**Data provided**
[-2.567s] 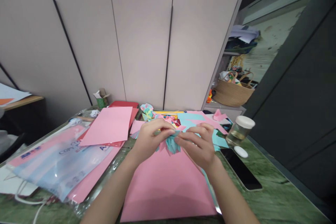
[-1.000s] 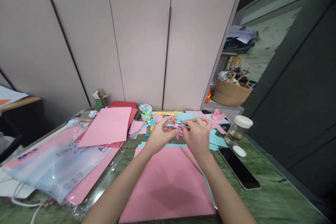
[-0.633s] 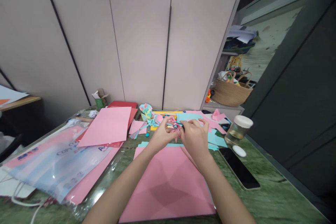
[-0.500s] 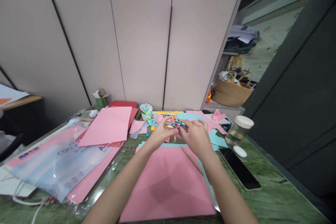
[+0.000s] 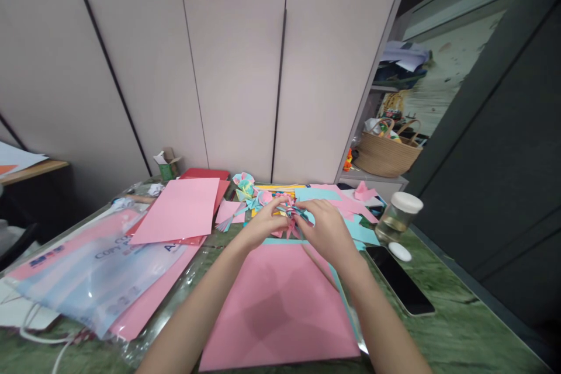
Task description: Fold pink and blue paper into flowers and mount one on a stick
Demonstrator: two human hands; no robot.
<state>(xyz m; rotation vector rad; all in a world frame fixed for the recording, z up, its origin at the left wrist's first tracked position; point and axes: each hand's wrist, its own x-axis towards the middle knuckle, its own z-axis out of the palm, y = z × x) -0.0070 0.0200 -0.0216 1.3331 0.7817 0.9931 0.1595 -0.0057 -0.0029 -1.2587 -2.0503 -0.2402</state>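
Note:
Between my two hands is a small pink and blue paper flower [image 5: 293, 223] with thin curled petals. Its left side is pinched by the fingers of my left hand [image 5: 263, 224]. From the right, the thumb and fingers of my right hand [image 5: 325, 227] close on the same flower, hiding much of it. Both hands are over the far edge of a large pink paper sheet [image 5: 280, 304], which lies on light blue paper. Beside my left hand are folded paper flowers [image 5: 246, 188] in blue, yellow and pink.
Left lie pink sheets [image 5: 179, 210] and a plastic paper bag [image 5: 96, 274]. On the right are a jar [image 5: 398, 219], its white lid-like disc [image 5: 400, 252] and a phone [image 5: 400, 281]. Paper scraps [image 5: 328, 194] spread behind my hands, before a tall cabinet [image 5: 236, 70].
My fingers have shifted slightly around the paper flower, and the right-hand fingers have drawn in closer together. Everything else on the table stays in place.

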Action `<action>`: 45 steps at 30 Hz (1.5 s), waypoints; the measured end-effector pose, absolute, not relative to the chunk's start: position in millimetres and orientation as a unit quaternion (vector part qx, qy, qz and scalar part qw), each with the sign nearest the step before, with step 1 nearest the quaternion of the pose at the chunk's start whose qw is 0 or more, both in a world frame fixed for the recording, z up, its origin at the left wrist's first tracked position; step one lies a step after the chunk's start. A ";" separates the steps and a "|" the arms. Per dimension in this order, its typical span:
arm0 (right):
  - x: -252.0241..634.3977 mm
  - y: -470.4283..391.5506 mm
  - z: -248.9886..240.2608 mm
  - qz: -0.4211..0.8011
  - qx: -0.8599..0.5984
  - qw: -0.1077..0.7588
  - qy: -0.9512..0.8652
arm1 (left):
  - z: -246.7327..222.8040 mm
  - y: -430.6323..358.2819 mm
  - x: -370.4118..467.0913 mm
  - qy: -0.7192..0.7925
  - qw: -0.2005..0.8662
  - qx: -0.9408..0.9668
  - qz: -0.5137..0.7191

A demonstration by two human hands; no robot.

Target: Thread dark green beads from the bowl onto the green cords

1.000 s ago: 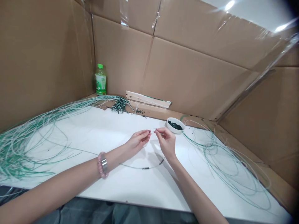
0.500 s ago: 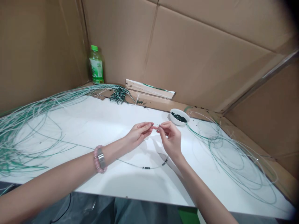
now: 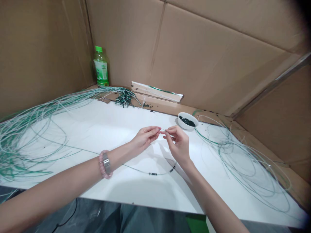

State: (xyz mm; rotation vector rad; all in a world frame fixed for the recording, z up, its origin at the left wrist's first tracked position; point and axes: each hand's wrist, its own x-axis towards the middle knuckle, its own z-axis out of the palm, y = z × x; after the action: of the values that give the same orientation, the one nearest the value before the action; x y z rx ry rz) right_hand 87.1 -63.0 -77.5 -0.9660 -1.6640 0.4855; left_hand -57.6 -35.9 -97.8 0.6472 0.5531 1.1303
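Over the middle of the white table, my left hand (image 3: 145, 137) pinches a tiny dark piece, probably a bead, between thumb and forefinger. Facing it closely, my right hand (image 3: 178, 142) is closed in a pinch on a thin green cord, its tip pointing at the left fingertips. The cord (image 3: 138, 170) loops down below the hands and lies across the table, passing under my left forearm. Small black beads (image 3: 153, 174) are threaded on it in one group, with more black beads (image 3: 172, 169) beneath my right wrist. My fingers partly hide the cord's end.
A white bowl (image 3: 181, 124) of dark beads stands behind my right hand. Green and white cords (image 3: 29, 129) spread at the left, ending in a dark beaded bunch (image 3: 123, 97). Looped cords (image 3: 243, 161) lie right. A green bottle (image 3: 101, 69) stands against cardboard walls (image 3: 206, 55).
Both hands keep nearly the same pinched pose, with only tiny finger movement at the cord's tip. The whole view has shifted very slightly.
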 end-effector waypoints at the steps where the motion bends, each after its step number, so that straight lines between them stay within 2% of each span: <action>1: 87.4 -63.0 -77.3 0.204 -0.407 0.545 -0.703 | -97.4 -36.1 -57.7 0.256 0.760 0.298 0.518; 24: 88.5 -62.7 -76.1 0.201 -0.408 0.534 -0.712 | -96.2 -36.9 -58.9 0.250 0.756 0.317 0.515; 45: 88.8 -57.2 -80.3 0.297 -0.452 0.534 -0.650 | -87.8 -41.4 -56.8 0.300 0.659 0.455 0.518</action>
State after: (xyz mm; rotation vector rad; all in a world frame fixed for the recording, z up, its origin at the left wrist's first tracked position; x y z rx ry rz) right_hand 88.8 -57.2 -80.3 -1.0767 -1.5490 0.7067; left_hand -56.8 -41.4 -87.8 1.0298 0.6794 1.1719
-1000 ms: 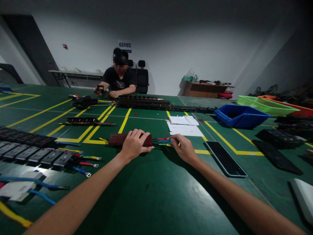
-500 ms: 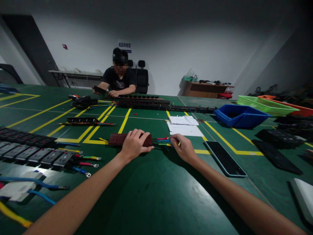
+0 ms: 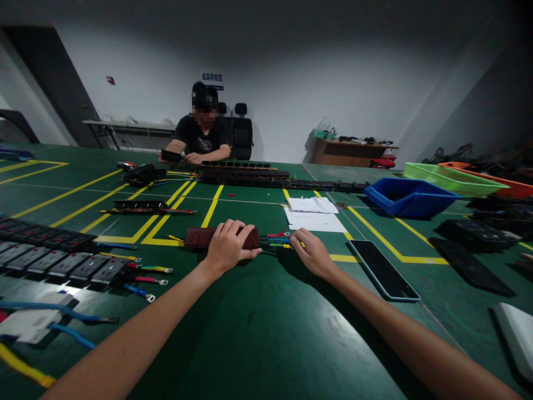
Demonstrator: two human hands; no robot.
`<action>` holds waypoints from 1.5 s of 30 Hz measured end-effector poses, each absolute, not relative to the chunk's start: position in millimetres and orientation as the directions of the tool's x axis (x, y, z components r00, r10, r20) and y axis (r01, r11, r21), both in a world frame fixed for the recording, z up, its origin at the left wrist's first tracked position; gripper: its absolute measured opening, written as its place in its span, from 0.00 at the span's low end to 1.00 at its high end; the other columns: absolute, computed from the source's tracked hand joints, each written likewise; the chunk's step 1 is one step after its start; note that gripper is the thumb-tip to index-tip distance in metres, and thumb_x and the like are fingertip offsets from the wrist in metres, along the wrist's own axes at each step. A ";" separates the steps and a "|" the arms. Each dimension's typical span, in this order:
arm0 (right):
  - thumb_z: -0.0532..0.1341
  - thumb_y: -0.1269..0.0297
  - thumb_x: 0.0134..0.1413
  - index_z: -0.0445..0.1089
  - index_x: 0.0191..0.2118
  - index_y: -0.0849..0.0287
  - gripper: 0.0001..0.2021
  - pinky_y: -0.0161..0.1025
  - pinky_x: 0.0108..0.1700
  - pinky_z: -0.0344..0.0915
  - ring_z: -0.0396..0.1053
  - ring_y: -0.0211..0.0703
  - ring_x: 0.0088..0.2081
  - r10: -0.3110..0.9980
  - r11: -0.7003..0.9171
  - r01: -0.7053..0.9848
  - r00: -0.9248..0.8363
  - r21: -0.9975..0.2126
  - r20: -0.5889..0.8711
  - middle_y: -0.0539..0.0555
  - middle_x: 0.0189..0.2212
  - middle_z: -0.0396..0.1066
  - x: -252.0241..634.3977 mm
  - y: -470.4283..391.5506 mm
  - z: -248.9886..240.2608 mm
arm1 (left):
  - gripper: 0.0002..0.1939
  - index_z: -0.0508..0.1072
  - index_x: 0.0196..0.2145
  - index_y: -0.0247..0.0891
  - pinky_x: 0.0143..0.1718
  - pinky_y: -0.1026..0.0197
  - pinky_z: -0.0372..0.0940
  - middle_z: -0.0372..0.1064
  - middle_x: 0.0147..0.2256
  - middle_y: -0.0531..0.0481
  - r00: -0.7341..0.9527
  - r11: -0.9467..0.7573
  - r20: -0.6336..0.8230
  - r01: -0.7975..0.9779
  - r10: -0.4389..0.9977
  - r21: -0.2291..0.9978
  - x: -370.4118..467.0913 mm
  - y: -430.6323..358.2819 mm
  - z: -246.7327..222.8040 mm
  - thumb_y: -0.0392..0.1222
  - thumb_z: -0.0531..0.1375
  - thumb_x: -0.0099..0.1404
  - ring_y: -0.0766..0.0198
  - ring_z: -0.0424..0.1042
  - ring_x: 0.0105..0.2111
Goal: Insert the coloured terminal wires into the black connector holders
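A dark red socket strip lies on the green table in front of me. Over its right half, my left hand rests with the fingers wrapped over the top and the thumb along the near side. Several coloured wires come out of the strip's right end. At their far ends my right hand is closed in a pinch, apparently on the blue wire; its fingertips partly hide the end. A short yellow wire sticks out of the strip's left end.
Socket strips with lugged wires lie at left. White papers, a phone and a blue bin are to the right. Across the table a co-worker holds a black part, behind a row of black strips.
My right fingertips have shifted slightly among the wire ends, and a yellow-tipped wire end now lies apart from them. My left hand stays put. The co-worker's black part has turned a little.
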State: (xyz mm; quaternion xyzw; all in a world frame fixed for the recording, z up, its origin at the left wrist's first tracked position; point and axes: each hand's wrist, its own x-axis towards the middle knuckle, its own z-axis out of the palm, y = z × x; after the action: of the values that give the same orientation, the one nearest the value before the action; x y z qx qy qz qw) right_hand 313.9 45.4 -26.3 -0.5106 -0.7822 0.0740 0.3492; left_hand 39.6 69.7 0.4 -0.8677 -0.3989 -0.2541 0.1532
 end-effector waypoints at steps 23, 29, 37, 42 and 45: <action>0.53 0.57 0.68 0.71 0.37 0.57 0.13 0.41 0.38 0.63 0.68 0.45 0.35 0.842 0.497 0.658 -0.207 -0.566 0.498 0.54 0.33 0.70 316.1 49.6 -26.3 | 0.31 0.73 0.54 0.38 0.43 0.50 0.61 0.69 0.44 0.40 0.612 -0.690 0.536 0.720 0.581 -0.074 38.1 73.2 -2.9 0.63 0.60 0.63 0.49 0.66 0.44; 0.56 0.61 0.65 0.70 0.33 0.56 0.10 0.41 0.38 0.65 0.68 0.45 0.36 0.824 0.537 0.623 -0.243 -0.568 0.512 0.55 0.34 0.69 314.3 48.8 -25.4 | 0.30 0.73 0.54 0.39 0.41 0.51 0.61 0.69 0.43 0.41 0.629 -0.702 0.518 0.709 0.580 -0.074 38.8 73.4 -2.5 0.63 0.61 0.63 0.50 0.66 0.43; 0.56 0.60 0.66 0.72 0.35 0.56 0.11 0.41 0.37 0.63 0.67 0.44 0.33 0.830 0.512 0.665 -0.218 -0.544 0.514 0.54 0.32 0.68 313.9 47.5 -24.7 | 0.31 0.73 0.54 0.38 0.42 0.51 0.61 0.69 0.44 0.41 0.613 -0.688 0.525 0.723 0.591 -0.070 40.2 72.7 -2.1 0.62 0.62 0.62 0.50 0.66 0.43; 0.53 0.57 0.67 0.70 0.33 0.57 0.14 0.40 0.37 0.63 0.67 0.44 0.34 0.837 0.478 0.658 -0.139 -0.582 0.530 0.53 0.31 0.69 315.6 49.5 -25.5 | 0.30 0.72 0.54 0.38 0.43 0.50 0.61 0.69 0.44 0.40 0.563 -0.645 0.563 0.761 0.605 -0.068 39.4 71.9 -2.6 0.63 0.60 0.64 0.49 0.65 0.43; 0.54 0.57 0.66 0.67 0.28 0.56 0.15 0.40 0.36 0.61 0.66 0.44 0.32 0.840 0.458 0.659 -0.102 -0.596 0.533 0.52 0.29 0.67 316.8 51.0 -26.8 | 0.30 0.72 0.54 0.38 0.43 0.50 0.61 0.68 0.44 0.40 0.550 -0.631 0.568 0.773 0.612 -0.069 39.3 70.9 -1.7 0.63 0.61 0.63 0.49 0.65 0.43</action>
State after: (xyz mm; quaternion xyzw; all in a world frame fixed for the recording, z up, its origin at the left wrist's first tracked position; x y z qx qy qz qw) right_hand 316.8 51.0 -26.8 -0.5099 -0.7350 0.1041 0.4346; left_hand 39.3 70.9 -1.7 -0.8661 -0.3999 -0.2552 0.1576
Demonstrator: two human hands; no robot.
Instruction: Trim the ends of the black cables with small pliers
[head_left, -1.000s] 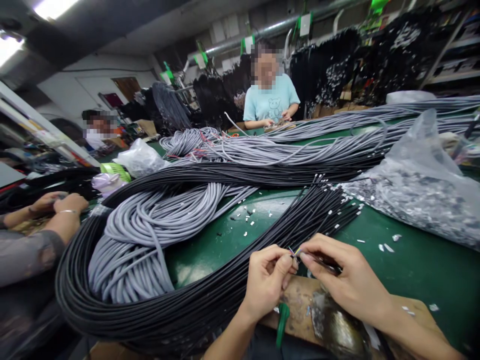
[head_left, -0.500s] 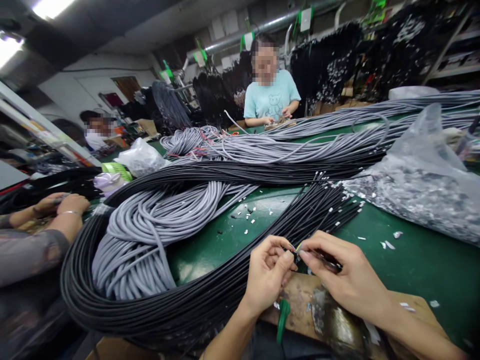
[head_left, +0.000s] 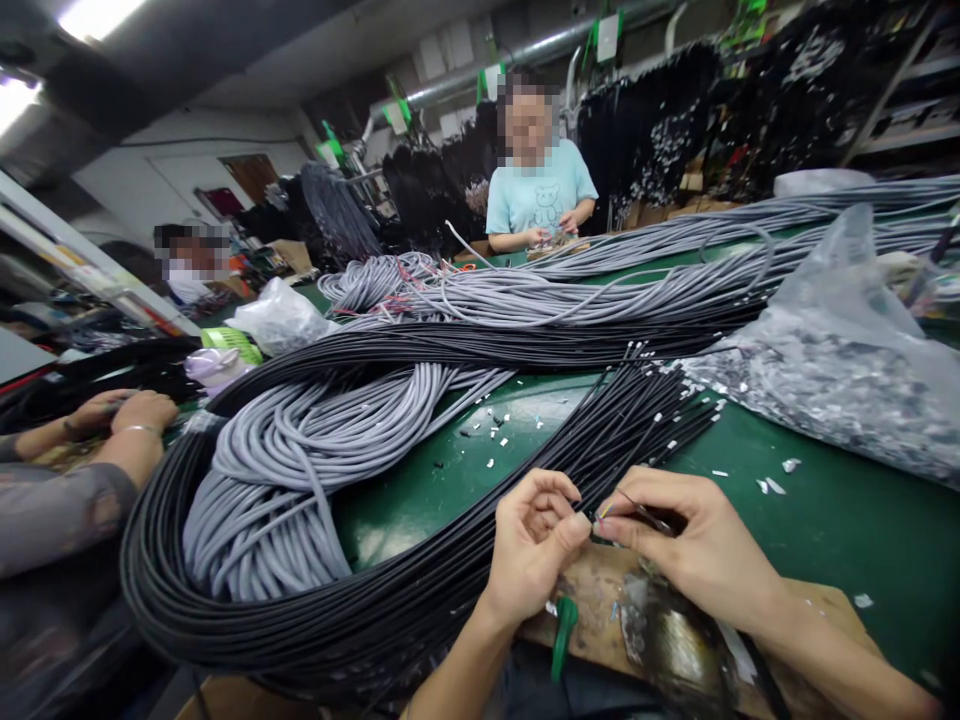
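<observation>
Far off to the left of the grip, a co-worker's hands (head_left: 142, 410) were busy close together. Nearer, the grey cable coil (head_left: 300, 430) lay inside the curve of the black cable bundle (head_left: 337, 615), which swept over the green desk (head_left: 409, 515) and passed just behind both hands.

The change was in the left hand (head_left: 529, 560). A moment earlier its thumb and fingers had met the other hand's at the wires; now its index finger had lifted away from the thumb, the rest half curled. I couldn't tell whether that grip kept anything in its folds. Below it were a green piece (head_left: 564, 635) and the worn board (head_left: 592, 590).

The coloured wires (head_left: 606, 509) showed at the fingertips of the right hand (head_left: 709, 550), beside the left thumb, where before they had spanned the two hands. So, as I judged it, the right grip alone was minding them. It was closed around a slim dark tool (head_left: 652, 517), whose thin tip now angled up more plainly. Beyond it, to the right, sagged a clear bag of small pieces (head_left: 847, 370).
</observation>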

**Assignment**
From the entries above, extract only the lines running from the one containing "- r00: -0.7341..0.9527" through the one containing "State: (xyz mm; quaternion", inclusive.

**Task response**
  - r00: -0.7341..0.9527
  - r11: -0.9467..0.7573
  - r20: -0.6336..0.8230
  - r01: -0.7975..0.9779
  - r10: -0.4389..0.9977
  - r21: -0.2291..0.9978
  - x: -370.4118..467.0913 mm
  - y: -430.6323..358.2819 mm
  - z: -246.7327..222.8040 mm
  - thumb_y: -0.0392..0.1222
  - thumb_z: -0.0531..0.1375
  - thumb_x: -0.0099..0.1404
  - ring_y: -0.0766..0.0198
  - ring_z: -0.0424..0.1042
  - ring_x: 0.0105..0.2111
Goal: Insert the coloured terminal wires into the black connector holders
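A dark red socket strip lies on the green table in front of me. Over its right half, my left hand rests with the fingers wrapped over the top and the thumb along the near side. Several coloured wires come out of the strip's right end. At their far ends my right hand is closed in a pinch, apparently on the blue wire; its fingertips partly hide the end. A short yellow wire sticks out of the strip's left end.
Socket strips with lugged wires lie at left. White papers, a phone and a blue bin are to the right. Across the table a co-worker holds a black part, behind a row of black strips.
My right fingertips have shifted slightly among the wire ends, and a yellow-tipped wire end now lies apart from them. My left hand stays put. The co-worker's black part has turned a little.
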State: (xyz mm; quaternion xyzw; all in a world frame fixed for the recording, z up, its origin at the left wrist's first tracked position; point and axes: each hand's wrist, its own x-axis towards the middle knuckle, its own z-axis out of the palm, y = z × x; after the action: of the values that give the same orientation, the one nearest the value before the action; x y z qx qy qz qw) right_hand 313.9 45.4 -26.3 -0.5106 -0.7822 0.0740 0.3492; left_hand 39.6 69.7 0.4 -0.8677 -0.3989 -0.2541 0.1532

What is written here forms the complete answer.